- Goal of the exercise -
Only one stretch of the listing below is wanted. Begin at the line that has "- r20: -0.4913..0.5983", stop after the line that has "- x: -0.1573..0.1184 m", and repeat every line in between exactly.

- Input data -
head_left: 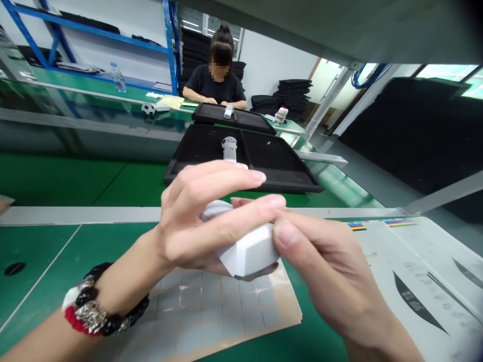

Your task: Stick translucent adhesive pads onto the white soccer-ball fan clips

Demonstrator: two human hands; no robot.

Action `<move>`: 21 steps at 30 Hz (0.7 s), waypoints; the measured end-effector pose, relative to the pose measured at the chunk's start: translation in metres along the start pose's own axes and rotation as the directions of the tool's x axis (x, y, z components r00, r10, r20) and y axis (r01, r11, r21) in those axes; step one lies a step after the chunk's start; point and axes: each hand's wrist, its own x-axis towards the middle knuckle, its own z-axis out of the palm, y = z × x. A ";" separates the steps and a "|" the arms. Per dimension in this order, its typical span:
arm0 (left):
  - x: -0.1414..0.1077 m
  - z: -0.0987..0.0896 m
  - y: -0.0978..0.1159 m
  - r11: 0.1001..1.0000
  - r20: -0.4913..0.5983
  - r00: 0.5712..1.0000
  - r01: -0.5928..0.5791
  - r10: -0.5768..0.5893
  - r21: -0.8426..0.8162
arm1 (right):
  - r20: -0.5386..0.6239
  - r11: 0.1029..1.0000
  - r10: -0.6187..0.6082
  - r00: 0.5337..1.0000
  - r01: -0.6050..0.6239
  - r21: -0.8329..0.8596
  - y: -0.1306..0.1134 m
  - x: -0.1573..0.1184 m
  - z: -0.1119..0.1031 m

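A smooth white plastic piece [256, 249] with a faceted end lies in my left hand [211, 213], tilted above the bench. My left fingers stretch across its top, and the part of the hand beneath it is mostly hidden. With thumb and forefinger, my right hand [320, 256] pinches at the piece's right end; anything small between those fingertips is hidden. Under both hands is a sheet marked with a grid of pale squares [211, 301], on the green work surface [124, 236].
Beyond the hands are two black trays [281, 161], [249, 119]; a white piece with a football-patterned top [229, 146] sits in the nearer one. Printed sheets [415, 266] lie at right. A person [217, 83] works opposite. A bottle [118, 78] stands far left; a shelf [339, 25] overhangs.
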 end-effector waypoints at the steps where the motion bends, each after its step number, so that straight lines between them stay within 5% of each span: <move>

- Answer to the problem -
  - r20: -0.4913..0.5983
  - r00: 0.5712..1.0000
  - r01: -0.5928..0.5791
  - r10: -0.5768..0.5893
  - r21: -0.8426..0.8162
arm1 (right):
  - r20: -0.5386..0.6239
  - r11: 0.1029..1.0000
  - r10: -0.6187..0.6082
  - r00: 0.5337..1.0000
  - r01: -0.6050..0.6239
  - r21: -0.8329..0.8596
  - y: -0.1306..0.1134 m
  - x: -0.1573..0.1184 m

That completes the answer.